Try adding a long run into your running program or weekly routine if you haven’t already. Make it around 20% – 30% of your weekly mileage. By challenging your heart and muscles to work for a longer period of time than normal. Keep the run at a steady, comfortable pace which you can talk to a friend at without gasping for breath. If using a heart rate monitor try to keep your heart rate between 65% – 80% of your max heart rate. Over a period of over six weeks, you should see improvement in your aerobic capacity.

Tempo Runs

These are runs which are generally defined as running at 90% max effort.
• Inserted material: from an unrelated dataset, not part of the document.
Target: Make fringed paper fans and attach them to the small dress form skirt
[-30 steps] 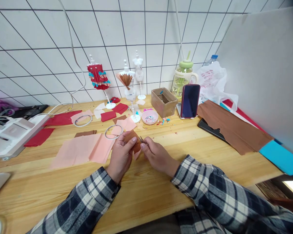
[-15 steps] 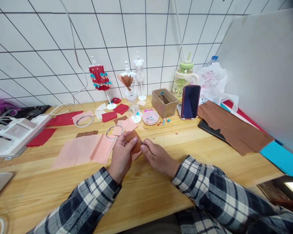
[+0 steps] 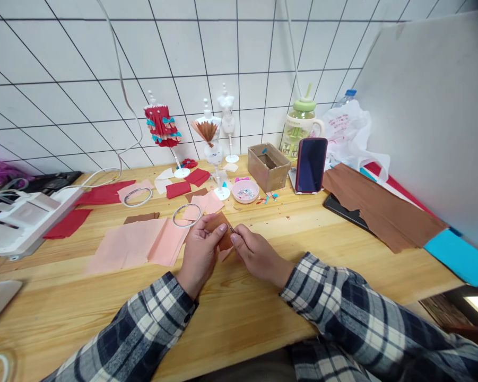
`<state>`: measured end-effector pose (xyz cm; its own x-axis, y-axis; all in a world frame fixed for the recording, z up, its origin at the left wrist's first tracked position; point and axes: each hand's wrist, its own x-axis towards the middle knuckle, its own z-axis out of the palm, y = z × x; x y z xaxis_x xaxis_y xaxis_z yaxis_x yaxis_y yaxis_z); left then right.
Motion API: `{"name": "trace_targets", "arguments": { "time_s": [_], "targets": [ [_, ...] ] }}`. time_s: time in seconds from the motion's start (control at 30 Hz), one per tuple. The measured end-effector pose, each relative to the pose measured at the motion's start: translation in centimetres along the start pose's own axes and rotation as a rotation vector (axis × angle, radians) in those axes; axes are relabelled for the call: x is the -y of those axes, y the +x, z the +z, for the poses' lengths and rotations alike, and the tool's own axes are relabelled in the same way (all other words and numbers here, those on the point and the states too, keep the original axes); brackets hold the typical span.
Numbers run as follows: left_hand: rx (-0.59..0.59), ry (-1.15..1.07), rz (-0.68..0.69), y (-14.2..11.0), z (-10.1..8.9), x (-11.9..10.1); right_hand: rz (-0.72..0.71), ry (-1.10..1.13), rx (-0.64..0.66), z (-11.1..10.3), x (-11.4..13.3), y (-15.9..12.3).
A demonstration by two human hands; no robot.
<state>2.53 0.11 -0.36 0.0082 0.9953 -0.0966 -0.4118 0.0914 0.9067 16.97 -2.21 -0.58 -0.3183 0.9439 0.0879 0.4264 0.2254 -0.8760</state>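
My left hand (image 3: 200, 257) pinches a small folded piece of brown crepe paper (image 3: 224, 241) between thumb and fingers, above the table. A pink bit (image 3: 225, 255) shows beneath its lower edge. On the right, the fingers of my right hand (image 3: 258, 253) are closed round a thin metal tool (image 3: 231, 228), probably tweezers or small scissors. Its tip is at the paper's right edge; most of it is hidden in the hand. Pink crepe paper sheets (image 3: 131, 244) lie left of my hands, and a silver ring (image 3: 187, 215) lies just behind my left hand.
Behind stand a doll form in a red dress (image 3: 162, 126), one with a brown paper fan (image 3: 206, 131) and a bare one (image 3: 227, 119). Nearby are a pink bowl (image 3: 245, 198), a cardboard box (image 3: 276, 178) and a propped phone (image 3: 311, 167). Brown paper (image 3: 390, 212) lies right; a power strip (image 3: 35, 223) left.
The brown paper has turned slightly, and its cut-like right edge looks a little different near the tool's tip. Both hands stay almost in place.
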Motion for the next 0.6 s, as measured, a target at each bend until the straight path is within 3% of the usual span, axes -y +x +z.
{"name": "trace_targets", "arguments": {
  "time_s": [0.6],
  "targets": [
    [0.002, 0.003, -0.020, -0.23, 0.22, -0.26, 0.004, -0.016, 0.002, -0.07, -0.06, 0.04]
  ]
}}
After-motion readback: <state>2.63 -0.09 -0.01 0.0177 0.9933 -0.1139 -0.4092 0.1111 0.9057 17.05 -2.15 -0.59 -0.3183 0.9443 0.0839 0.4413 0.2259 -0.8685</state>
The pace should feel challenging to maintain, but you should feel that you can continue running at this pace. At this sort of pace, you begin to produce lactic acid which will slow you down. but by running at a pace which is not flat out your body will learn to clear the lactic acid from your bloodstream so that you can run faster for longer. These runs can be anywhere from 20 minutes long for a beginner to over 60 minutes for more advanced runners.

Increase Weekly Mileage

By increasing your weekly mileage your are increasing the stress factor or stimulus of running on your body which will encourage further adaptations. Typically, you don’t want to increase your mileage more than 10% each week and the main reason for this is to avoid the risk of injury from overtraining. Furthermore, by increasing your weekly mileage you will find your legs will get stronger allowing you to run faster for longer.

Consistent Easy Runs

Start to add easy runs, morning runs or recovery runs into your routine. They should be comfortable and relaxed and range from 20 minutes to 30 minutes and over. Even going for an easy run gets your aerobic system working which will help to improve your endurance. Make sure you have a solid block of easy, steady runs when starting at first as this will help you to build your aerobic base and endurance – after that, you can focus on speed. Try and go for 3 – 4 steady runs each week.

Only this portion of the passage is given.